:: The problem ::
Your answer must hold only the lines below from the line containing "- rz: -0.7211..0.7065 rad" through the line containing "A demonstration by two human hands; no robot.", each reproduced exactly.

:: Source data ::
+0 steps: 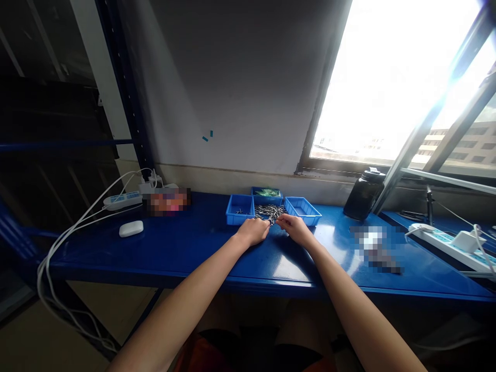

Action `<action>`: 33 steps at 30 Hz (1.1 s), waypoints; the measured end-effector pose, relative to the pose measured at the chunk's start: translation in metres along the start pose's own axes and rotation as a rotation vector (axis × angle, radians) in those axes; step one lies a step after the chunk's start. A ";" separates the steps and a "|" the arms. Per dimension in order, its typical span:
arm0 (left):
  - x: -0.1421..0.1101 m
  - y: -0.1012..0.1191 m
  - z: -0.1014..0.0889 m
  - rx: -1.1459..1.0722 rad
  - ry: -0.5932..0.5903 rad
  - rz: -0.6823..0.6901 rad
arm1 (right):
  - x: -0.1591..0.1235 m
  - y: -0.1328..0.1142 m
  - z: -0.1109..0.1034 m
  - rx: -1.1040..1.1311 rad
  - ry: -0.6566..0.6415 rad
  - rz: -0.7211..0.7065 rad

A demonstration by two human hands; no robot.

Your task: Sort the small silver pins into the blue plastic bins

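A pile of small metal pieces that look like screws (270,210) lies on the blue table between plastic bins. My left hand (253,231) rests at the pile's near left edge, its fingers closed in toward the pieces. Just to the right, my right hand (293,227) pinches with thumb and fingertips at the pile's near edge. Whatever sits in either hand's fingers is too small to make out. The left blue bin (236,218) holds a few of the pieces. Beside my right hand stands another blue bin (313,216). A third blue bin (253,192), behind the pile, contains green bags.
On the blue table (186,253) a white case (131,229) lies at the left, near a power strip (126,200) with trailing cables. At the right are a black bottle (362,199), a blurred-out object (374,245) and another power strip (445,243).
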State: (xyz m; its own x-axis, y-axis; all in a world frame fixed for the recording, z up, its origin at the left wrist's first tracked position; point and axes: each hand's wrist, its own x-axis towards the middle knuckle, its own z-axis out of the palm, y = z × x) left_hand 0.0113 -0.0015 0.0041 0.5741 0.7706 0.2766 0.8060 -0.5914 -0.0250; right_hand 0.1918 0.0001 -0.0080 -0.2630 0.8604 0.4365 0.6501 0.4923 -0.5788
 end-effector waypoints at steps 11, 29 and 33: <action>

:: Answer ::
  - rz: -0.7211..0.7065 rad

A demonstration by two human hands; no robot.

Work on the exercise is finished.